START Dataset excerpt

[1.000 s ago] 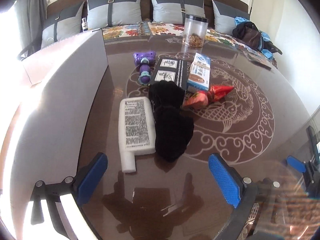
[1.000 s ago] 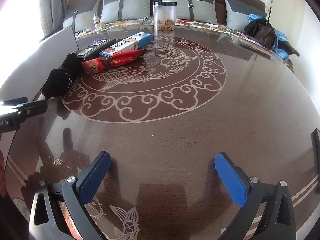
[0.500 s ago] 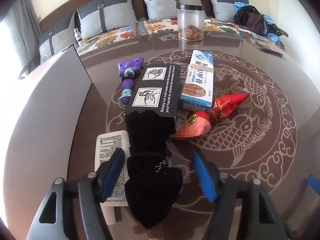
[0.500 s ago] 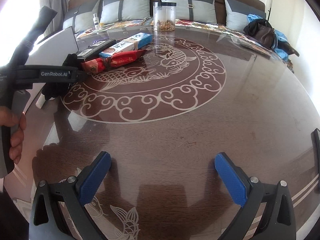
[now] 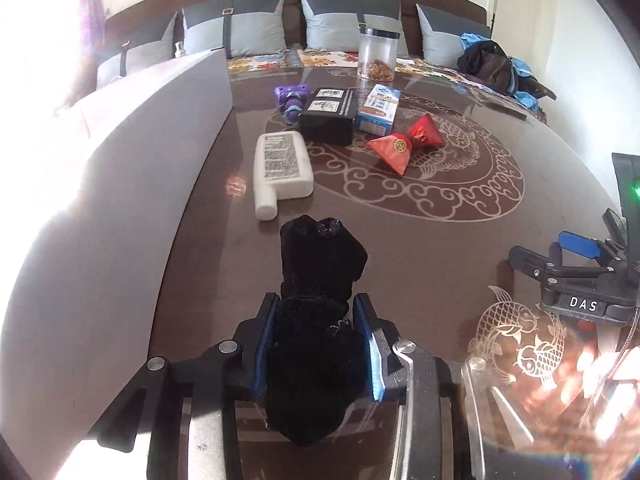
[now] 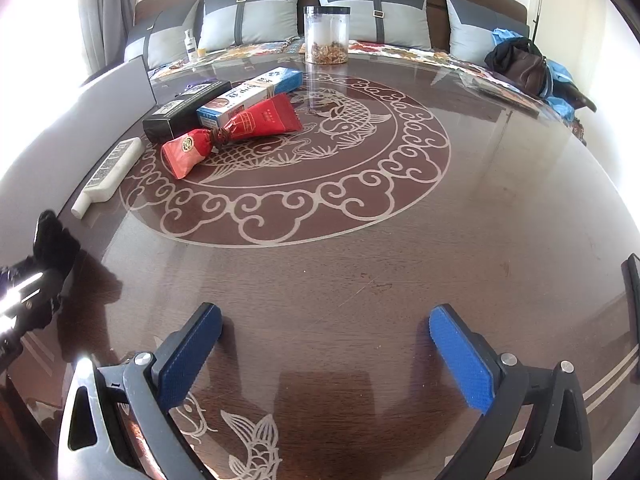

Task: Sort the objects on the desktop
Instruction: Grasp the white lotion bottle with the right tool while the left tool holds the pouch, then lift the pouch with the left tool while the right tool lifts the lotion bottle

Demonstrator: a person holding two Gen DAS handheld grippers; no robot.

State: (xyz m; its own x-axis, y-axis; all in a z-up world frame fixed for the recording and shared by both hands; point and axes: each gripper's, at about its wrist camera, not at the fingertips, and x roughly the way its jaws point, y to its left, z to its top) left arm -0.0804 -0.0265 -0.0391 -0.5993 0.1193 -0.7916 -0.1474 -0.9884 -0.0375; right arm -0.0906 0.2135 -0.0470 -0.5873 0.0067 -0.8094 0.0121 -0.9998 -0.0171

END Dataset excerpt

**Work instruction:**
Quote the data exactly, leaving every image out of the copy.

**Your solution:**
[1.000 s ago] 
[1.000 s ago] 
[0.500 s ago] 
[0.500 s ago] 
[now] 
[now] 

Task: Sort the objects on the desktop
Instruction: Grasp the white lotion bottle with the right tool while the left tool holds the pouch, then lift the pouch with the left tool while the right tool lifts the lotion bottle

Demonstrator: a person holding two Gen DAS handheld grippers; no robot.

State: (xyz m; its own x-axis, y-axis; all in a z-up world frame fixed for the recording and shared by both hands; point and axes: each gripper's, at about its wrist camera, not at the fingertips, and x roughly the way its jaws point, y to its left, z to its top) left arm -0.0804 -0.0265 -0.0391 -0.5993 0.1193 -0.7916 -0.1474 -0.9884 -0.0375; right arm -0.0906 0.2135 -0.0470 -0.5873 0.0067 -0.8094 0.0121 -0.9998 -0.0171

Nothing remains to be added to the answer.